Sneeki Two 04-08-2003 11:52 PM

In reference to the Gord the Rogue series ("Dance of Demons" last book in the series)

Tharizdun could only be destroyed by one person, the Champion of Balance, and even that wasnt guaranteed. So the gods and greater powers bestowed their gifts to the champion (which was Gord).

The forces of Good refused to work with the Neutrals, because to them you served good or evil, not both. Gord even met with a Solar (most powerful of the devas and only 24 in exsistence) once, and was basically told to piss off. He said the causes of Neutrals where a waste of time. He fought for the complete destruction of evil not balance.

The forces of Neutrality were fighting to keep Evil and Good equally balanced, while the Goods were willing to let Evil fight itself into oblivion. Tharizdun had been caged once before but could not be destroyed. Gord was the only chance to finally destroy him.
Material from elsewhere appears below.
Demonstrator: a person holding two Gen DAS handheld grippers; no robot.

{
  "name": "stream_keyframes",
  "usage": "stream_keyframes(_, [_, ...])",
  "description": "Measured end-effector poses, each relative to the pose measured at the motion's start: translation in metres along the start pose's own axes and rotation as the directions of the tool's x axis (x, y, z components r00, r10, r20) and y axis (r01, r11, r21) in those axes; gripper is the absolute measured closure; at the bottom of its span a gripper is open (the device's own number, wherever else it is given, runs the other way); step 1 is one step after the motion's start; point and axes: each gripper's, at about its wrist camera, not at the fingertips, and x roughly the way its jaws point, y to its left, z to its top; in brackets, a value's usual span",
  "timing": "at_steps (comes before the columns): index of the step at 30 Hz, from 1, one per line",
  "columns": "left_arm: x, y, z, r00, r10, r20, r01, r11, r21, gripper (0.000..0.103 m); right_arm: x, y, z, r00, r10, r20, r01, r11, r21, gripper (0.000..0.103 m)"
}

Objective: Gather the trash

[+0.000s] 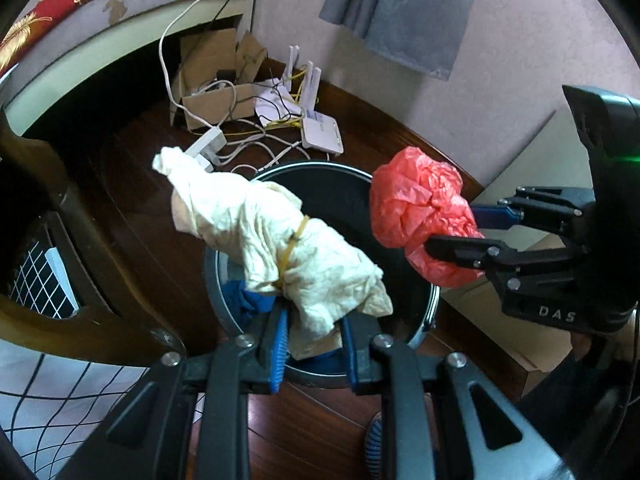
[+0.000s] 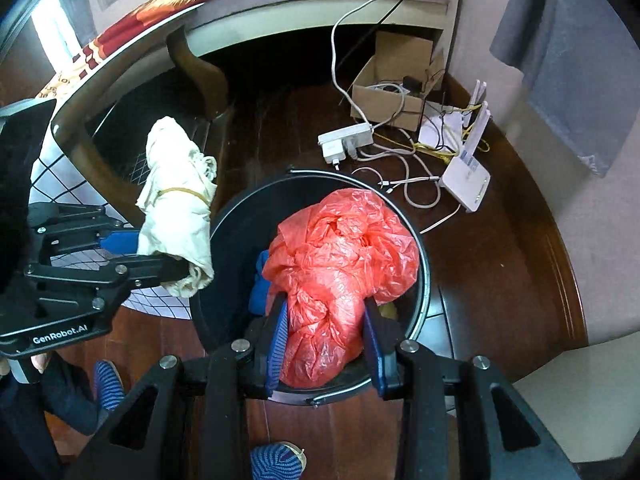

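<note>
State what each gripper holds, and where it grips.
Left gripper: cream rubber-banded cloth bundle, by one end. Right gripper: crumpled red plastic bag, near its lower end.

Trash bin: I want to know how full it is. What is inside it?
Inside the black bin, blue fabric and a yellowish scrap show. The red plastic bag, held above, hides the rest.

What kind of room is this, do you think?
Probably a room in a home: dark wooden floor, a router and power strip by the wall, a black bin, and a grey curtain.
</note>
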Motion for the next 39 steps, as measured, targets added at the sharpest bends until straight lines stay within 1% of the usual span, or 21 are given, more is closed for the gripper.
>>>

It also showed you how the alignment system in AD&D really worked. Before reading the series it was fairly vague, but afterward it made total sense.

Ken Rauhl 04-09-2003 12:58 AM

Quote:

Originally posted by Sneeki Two:
In reference to the Gord the Rogue series ("Dance of Demons" last book in the series)

Tharizdun could only be destroyed by one person, the Champion of Balance, and even that wasnt guaranteed. So the gods and greater powers bestowed their gifts to the champion (which was Gord).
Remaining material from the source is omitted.